What you should do - The result should be all the records, exact and complete, without a single picture.

*** Opening of Records supplied ***

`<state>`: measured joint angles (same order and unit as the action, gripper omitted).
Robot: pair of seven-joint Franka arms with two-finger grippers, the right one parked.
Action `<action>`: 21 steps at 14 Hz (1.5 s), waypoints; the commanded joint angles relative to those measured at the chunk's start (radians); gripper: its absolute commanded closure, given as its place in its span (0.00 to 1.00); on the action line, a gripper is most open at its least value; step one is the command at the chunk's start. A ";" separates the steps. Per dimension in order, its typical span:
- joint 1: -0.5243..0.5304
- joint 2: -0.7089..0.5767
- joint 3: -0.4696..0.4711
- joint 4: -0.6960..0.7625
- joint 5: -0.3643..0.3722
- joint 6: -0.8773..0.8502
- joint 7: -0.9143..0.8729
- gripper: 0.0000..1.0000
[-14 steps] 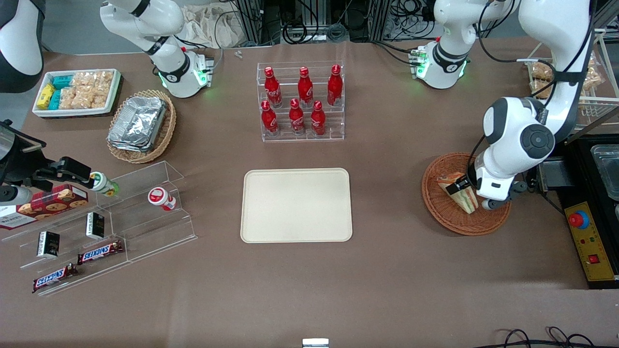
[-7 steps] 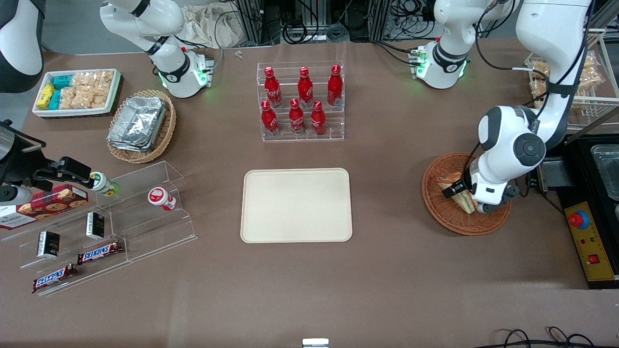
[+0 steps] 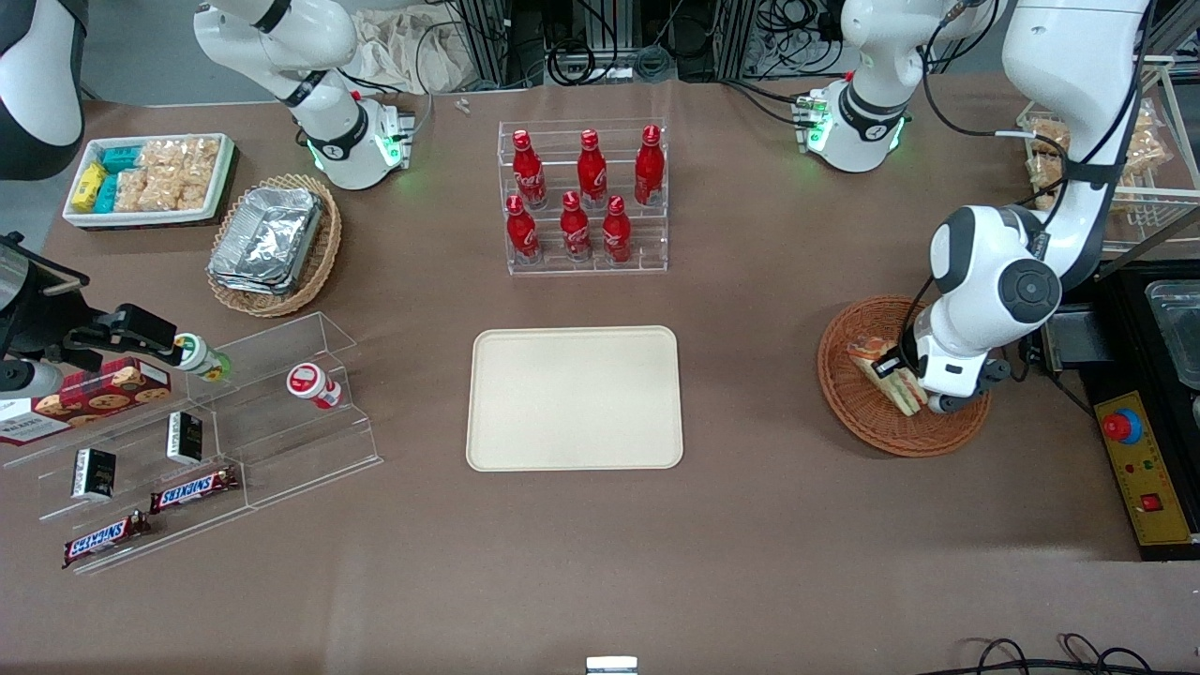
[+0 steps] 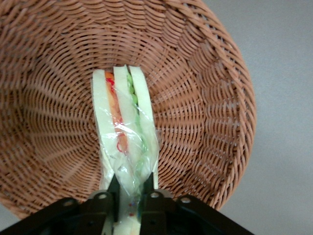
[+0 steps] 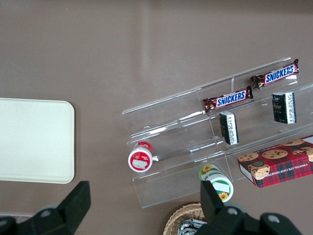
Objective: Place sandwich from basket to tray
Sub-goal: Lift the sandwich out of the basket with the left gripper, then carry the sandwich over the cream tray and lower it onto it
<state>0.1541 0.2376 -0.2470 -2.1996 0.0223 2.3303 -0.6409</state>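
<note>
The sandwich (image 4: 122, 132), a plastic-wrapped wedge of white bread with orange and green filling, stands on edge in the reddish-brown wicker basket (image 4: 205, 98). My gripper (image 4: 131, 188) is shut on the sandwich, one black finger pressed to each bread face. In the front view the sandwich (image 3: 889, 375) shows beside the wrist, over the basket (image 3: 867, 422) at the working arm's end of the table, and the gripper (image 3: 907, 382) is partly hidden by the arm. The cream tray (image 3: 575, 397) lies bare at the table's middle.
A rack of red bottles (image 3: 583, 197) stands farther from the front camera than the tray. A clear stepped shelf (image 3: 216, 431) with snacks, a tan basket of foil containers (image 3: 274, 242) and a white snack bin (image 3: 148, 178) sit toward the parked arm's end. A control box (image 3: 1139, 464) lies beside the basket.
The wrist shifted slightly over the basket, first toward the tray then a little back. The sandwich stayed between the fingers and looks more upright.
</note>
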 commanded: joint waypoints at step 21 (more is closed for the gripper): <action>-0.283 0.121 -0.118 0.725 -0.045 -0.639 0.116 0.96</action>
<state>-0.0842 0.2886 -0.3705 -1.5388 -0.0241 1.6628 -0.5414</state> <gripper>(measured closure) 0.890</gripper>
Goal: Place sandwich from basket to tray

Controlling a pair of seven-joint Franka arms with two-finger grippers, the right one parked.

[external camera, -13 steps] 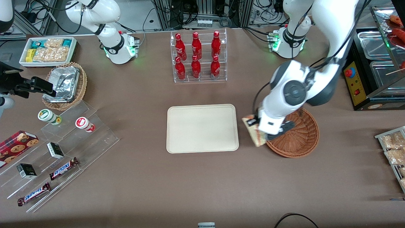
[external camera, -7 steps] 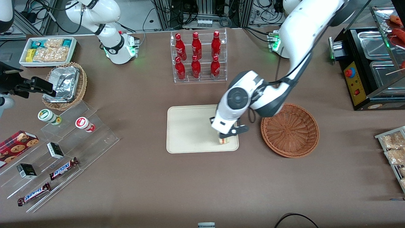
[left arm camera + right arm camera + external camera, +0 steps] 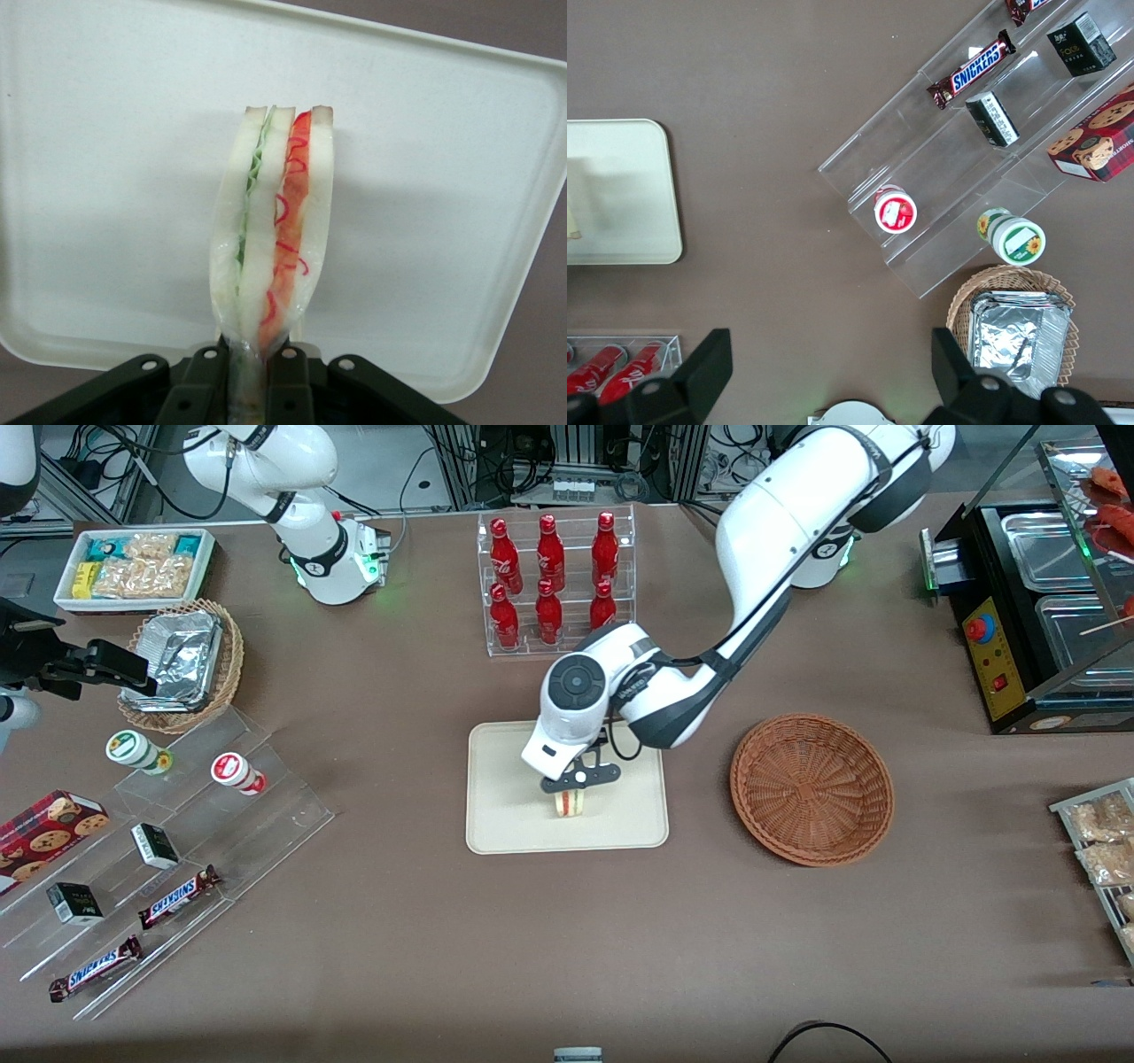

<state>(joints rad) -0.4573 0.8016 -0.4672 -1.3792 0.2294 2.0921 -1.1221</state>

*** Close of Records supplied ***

Response -
`<state>`: measured joint angles (same order and unit as the action, gripper omitted).
Robot: pair of seven-joint Franka arms with two-finger grippers, the right one parked.
Action `<action>`: 21 steps at 14 Hz (1.5 s), waypoints; the commanded joint angles relative to those measured at the chunk's start (radians); gripper: its absolute commanded closure, given as its place in its span (0.00 to 1.00); on the action line, a gripper is most open at its least value; step one is the command at the chunk's start. A ";" separates the steps. Per dimension in order, its typical span:
- joint 1: -0.5243..0.5304
- joint 2: -0.7089..0.5767
- joint 3: -0.4696..0.4711
- joint 4: -0.6960..0.7625
- joint 5: -0.3643..0.3722
- joint 6: -0.8773..0.8502
- joint 7: -0.9143..0.8729
- gripper: 0.0000..1.0000
[-14 steps] 
[-7 steps] 
[+0 steps] 
[+0 steps] 
[+0 steps] 
Objective: Place sandwich from basket to tray
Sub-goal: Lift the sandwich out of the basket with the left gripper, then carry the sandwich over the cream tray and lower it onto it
<state>0.1541 0.2376 -0.2470 -2.1996 0.0223 2.3303 -0.6409</state>
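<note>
The sandwich (image 4: 122, 132), a plastic-wrapped wedge of white bread with orange and green filling, stands on edge in the reddish-brown wicker basket (image 4: 205, 98). My gripper (image 4: 131, 188) is shut on the sandwich, one black finger pressed to each bread face. In the front view the sandwich (image 3: 889, 375) shows beside the wrist, over the basket (image 3: 867, 422) at the working arm's end of the table, and the gripper (image 3: 907, 382) is partly hidden by the arm. The cream tray (image 3: 575, 397) lies bare at the table's middle.
A rack of red bottles (image 3: 583, 197) stands farther from the front camera than the tray. A clear stepped shelf (image 3: 216, 431) with snacks, a tan basket of foil containers (image 3: 274, 242) and a white snack bin (image 3: 148, 178) sit toward the parked arm's end. A control box (image 3: 1139, 464) lies beside the basket.
The wrist shifted slightly over the basket, first toward the tray then a little back. The sandwich stayed between the fingers and looks more upright.
</note>
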 commanded: joint waypoints at step 21 (more is closed for the gripper): <action>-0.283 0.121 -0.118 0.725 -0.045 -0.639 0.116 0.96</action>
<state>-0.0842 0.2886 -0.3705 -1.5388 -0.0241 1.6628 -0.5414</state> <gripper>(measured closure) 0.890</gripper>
Goal: Place sandwich from basket to tray

Controlling a pair of seven-joint Franka arms with two-finger grippers, the right one parked.

[external camera, -13 steps] 
[external camera, -7 steps] 
[left arm camera + right arm camera + external camera, +0 steps] 

<state>(joints rad) -0.4573 0.8016 -0.4672 -1.3792 0.2294 2.0921 -1.1221</state>

Nothing further is needed for this answer.